ASM search requires models of the image around each point

The samples around model point i in training image j can be concatenated into a vector, $\mathbf{g}_{ij}$ . Typically each such vector is normalised to introduce invariance to overall intensity effects (for instance, by subtracting the mean intensity and scaling so the vector is of unit length). We then can estimate the probability density distribution $p_{i}(\mathbf{g})$ , which may be a Gaussian, or something more sophisticated if sufficient samples are available.

Given such a PDF for each point, we can evaluate a new proposed position by sampling the image around the point into a new vector $\mathbf{g}$ , and setting $q_{i}(\mathbf{X}_{i}) =\log p_{i}(\mathbf{g})$ .

To search for a better position, we evaluate the PDF at a number of displaced positions, and choose the best.

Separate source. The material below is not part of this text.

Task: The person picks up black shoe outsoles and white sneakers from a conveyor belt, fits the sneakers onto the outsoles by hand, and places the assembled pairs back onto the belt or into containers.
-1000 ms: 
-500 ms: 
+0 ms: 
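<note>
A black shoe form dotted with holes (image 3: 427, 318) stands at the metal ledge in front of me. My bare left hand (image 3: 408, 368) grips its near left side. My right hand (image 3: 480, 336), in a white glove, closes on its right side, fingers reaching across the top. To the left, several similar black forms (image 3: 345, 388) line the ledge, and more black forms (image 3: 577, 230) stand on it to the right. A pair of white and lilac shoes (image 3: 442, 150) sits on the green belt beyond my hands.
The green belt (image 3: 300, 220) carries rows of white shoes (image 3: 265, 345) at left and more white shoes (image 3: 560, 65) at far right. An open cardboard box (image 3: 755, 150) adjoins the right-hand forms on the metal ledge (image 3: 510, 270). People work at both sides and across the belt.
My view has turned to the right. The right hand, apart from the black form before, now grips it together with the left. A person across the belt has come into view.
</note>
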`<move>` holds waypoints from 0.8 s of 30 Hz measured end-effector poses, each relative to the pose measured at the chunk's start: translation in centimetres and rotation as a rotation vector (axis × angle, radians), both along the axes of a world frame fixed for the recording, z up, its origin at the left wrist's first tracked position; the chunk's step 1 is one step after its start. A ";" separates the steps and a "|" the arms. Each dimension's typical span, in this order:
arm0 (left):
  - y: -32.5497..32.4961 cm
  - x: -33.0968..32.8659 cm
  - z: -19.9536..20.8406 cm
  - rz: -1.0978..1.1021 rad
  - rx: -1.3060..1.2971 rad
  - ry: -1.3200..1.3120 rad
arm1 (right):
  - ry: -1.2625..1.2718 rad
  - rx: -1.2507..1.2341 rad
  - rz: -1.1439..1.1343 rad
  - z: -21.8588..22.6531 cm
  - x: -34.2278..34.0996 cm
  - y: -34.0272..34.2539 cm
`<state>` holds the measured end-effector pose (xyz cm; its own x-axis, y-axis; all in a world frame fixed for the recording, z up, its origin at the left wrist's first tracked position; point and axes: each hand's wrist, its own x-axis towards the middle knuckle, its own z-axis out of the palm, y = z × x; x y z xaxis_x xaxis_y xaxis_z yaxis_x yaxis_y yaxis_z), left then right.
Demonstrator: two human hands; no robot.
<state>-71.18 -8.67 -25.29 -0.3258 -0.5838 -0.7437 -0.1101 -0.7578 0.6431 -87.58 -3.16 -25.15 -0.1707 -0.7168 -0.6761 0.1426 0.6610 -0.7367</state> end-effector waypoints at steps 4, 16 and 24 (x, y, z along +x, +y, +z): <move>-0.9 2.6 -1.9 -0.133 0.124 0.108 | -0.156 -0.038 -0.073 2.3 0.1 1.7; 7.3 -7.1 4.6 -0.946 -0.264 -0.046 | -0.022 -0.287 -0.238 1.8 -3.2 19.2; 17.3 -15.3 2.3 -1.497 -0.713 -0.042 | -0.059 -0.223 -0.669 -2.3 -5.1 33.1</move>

For profile models, we typically search at positions along a profile normal to the current boundary. For grid based models, we would test points on a grid. There are natural extensions to 3D volume images.

Rather than simply sample image intensities, it is possible to sample other features. For instance van Ginneken et al. [36] sampled Gabor features at multiple scales.

This approach has been shown to be effective in many applications [10]. However, van Ginneken et al. [36] pointed out that improved estimates of the model point positions can be obtained by explicitly training classifiers for each point, to discriminate the correct position from incorrect nearby positions. The approach is to treat samples at the model points in the training set as positive examples, then create a set of negative examples by sampling nearby. These examples are used to train a classifier. During search samples around a set of candidate positions are evaluated, and the one most strongly classified as positive is used. It is assumed that the classifier gives a continuous response which is larger for positive examples, and can thus be used to rank the candidates.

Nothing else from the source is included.